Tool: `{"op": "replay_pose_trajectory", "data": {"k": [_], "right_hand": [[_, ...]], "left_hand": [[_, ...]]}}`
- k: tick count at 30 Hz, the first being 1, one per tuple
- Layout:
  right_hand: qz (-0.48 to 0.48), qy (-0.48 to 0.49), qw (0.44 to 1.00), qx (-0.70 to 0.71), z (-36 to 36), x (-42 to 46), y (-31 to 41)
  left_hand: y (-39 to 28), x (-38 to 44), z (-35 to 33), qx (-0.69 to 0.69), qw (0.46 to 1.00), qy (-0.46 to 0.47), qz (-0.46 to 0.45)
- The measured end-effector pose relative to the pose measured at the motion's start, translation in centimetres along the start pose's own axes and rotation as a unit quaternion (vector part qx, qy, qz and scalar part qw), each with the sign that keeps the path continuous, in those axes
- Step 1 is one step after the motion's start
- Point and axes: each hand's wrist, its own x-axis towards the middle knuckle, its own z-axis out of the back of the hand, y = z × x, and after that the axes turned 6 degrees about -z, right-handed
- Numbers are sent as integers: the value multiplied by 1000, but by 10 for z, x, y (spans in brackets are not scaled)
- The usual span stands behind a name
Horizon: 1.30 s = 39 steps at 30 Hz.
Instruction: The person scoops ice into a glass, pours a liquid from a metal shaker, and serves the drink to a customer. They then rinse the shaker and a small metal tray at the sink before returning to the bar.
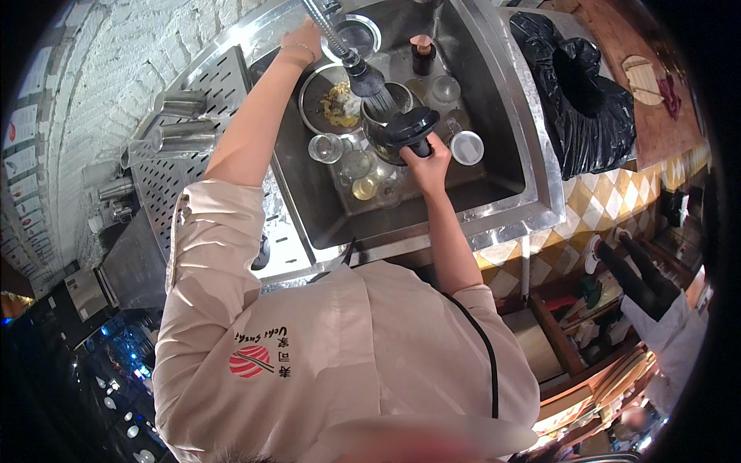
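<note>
My right hand point(428, 162) grips the black handle of a glass coffee pot point(379, 136) and holds it tilted over the sink point(492, 191). Water runs from the black spray head point(367, 81) of a spring-hose tap into the pot's mouth. At the back left of the sink, my left hand point(302, 43) reaches in by the metal hose point(330, 26); its fingertips are hidden. Below that hand sits a round metal pan point(312, 113) with food scraps point(338, 104) in it. Several drinking glasses point(359, 165) stand on the sink floor around the pot.
A dark pump bottle point(424, 58) and a white-rimmed cup point(466, 147) are in the sink. Metal tumblers point(185, 136) lie on the slotted drainboard point(226, 81) at left. A black plastic bag point(590, 110) rests at right. A person point(654, 324) stands farther off.
</note>
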Motion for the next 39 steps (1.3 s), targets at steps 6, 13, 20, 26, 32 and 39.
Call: {"op": "replay_pose_trajectory", "data": {"k": [6, 13, 20, 26, 32, 39], "right_hand": [[10, 2, 1000, 17, -1, 0, 8], [8, 1, 1000, -2, -1, -1, 5], [11, 11, 1000, -9, -1, -1, 4], [0, 30, 1000, 5, -1, -4, -2], [2, 30, 999, 39, -2, -5, 15], [-20, 42, 998, 32, 0, -5, 6]], "left_hand": [[5, 3, -9, 13, 1000, -15, -6], [10, 8, -14, 12, 999, -35, -18], [3, 7, -8, 3, 1000, -12, -19], [14, 7, -9, -47, 998, -9, -52], [22, 20, -17, -8, 995, 92, -46], [29, 32, -42, -4, 999, 50, -19]]}}
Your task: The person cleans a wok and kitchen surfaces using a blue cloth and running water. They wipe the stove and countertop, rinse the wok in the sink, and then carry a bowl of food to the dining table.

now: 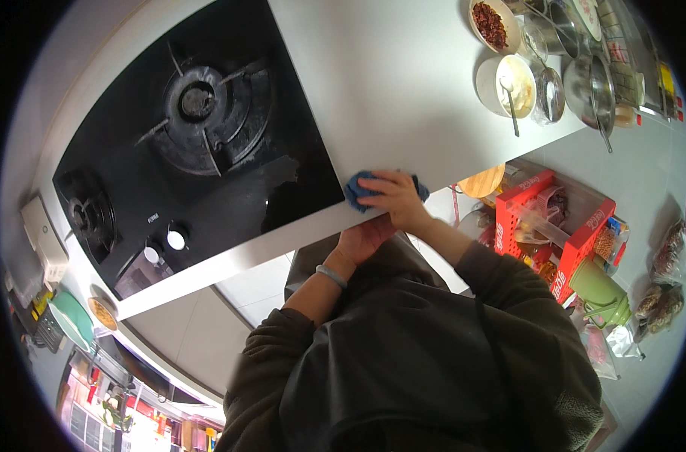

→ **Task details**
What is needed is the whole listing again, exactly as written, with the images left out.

→ **Result**
Tool: `{"op": "replay_pose_trajectory", "data": {"k": [_], "right_hand": [[_, ...]], "left_hand": [[_, ...]]}}`
- k: tick count at 30 Hz, the first being 1, one per tuple
- Layout:
  right_hand: qz (-0.48 to 0.48), qy (-0.48 to 0.49), qw (0.44 to 1.00), qx (-0.70 to 0.71), z (-36 to 36), x (-42 to 46), y (-31 to 41)
  left_hand: y (-39 to 28), x (-38 to 44), z (-35 to 33), qx (-0.69 to 0.69), qw (0.46 to 1.00), qy (-0.46 to 0.47), qz (-0.46 to 0.45)
- The measured end-effector pose relative to the pose measured at the motion's start, translation in centimetres along the start pose's own axes and rotation as a unit quaternion (vector part qx, qy, qz and scalar part qw), each with the sign that keeps the path continuous, in those axes
- Step 1 is one step after the motion's start
- Point and axes: each hand's wrist, its own x-axis towards the middle knuckle, its own z-axis out of the back of the hand, y = z × x, and after that the axes turned 6 degrees about -z, right-handed
- Numbers are sent as integers: the value multiplied by 1000, but by 10 for z, x, y (spans in brackets are not scaled)
- The usual span stands behind a name
Horizon: 1.30 s = 39 steps at 30 Hz.
Instruction: The person scoops ice into a glass, pours a liquid from a metal shaker, and serves the drink to a customer. They then rinse the shaker and a small metal tray at the sink before returning to the bar.
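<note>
My right hand point(428, 162) grips the black handle of a glass coffee pot point(379, 136) and holds it tilted over the sink point(492, 191). Water runs from the black spray head point(367, 81) of a spring-hose tap into the pot's mouth. At the back left of the sink, my left hand point(302, 43) reaches in by the metal hose point(330, 26); its fingertips are hidden. Below that hand sits a round metal pan point(312, 113) with food scraps point(338, 104) in it. Several drinking glasses point(359, 165) stand on the sink floor around the pot.
A dark pump bottle point(424, 58) and a white-rimmed cup point(466, 147) are in the sink. Metal tumblers point(185, 136) lie on the slotted drainboard point(226, 81) at left. A black plastic bag point(590, 110) rests at right. A person point(654, 324) stands farther off.
</note>
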Motion for the next 39 steps (1.3 s), targets at steps 6, 13, 20, 26, 32 and 39.
Call: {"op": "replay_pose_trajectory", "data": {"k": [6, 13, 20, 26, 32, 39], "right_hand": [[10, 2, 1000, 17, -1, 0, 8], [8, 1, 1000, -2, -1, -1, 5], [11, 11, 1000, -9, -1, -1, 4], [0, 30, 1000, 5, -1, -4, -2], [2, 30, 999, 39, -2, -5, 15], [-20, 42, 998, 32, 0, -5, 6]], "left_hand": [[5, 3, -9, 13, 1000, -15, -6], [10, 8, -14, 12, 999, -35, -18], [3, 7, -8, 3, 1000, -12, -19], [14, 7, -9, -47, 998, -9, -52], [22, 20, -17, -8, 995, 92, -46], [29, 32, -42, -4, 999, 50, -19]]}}
Your task: The person cleans a wok and kitchen surfaces using a blue cloth and running water. They wipe the stove and countertop, rinse the wok in the sink, and then carry a bowl of food to the dining table.

now: 

This response is done.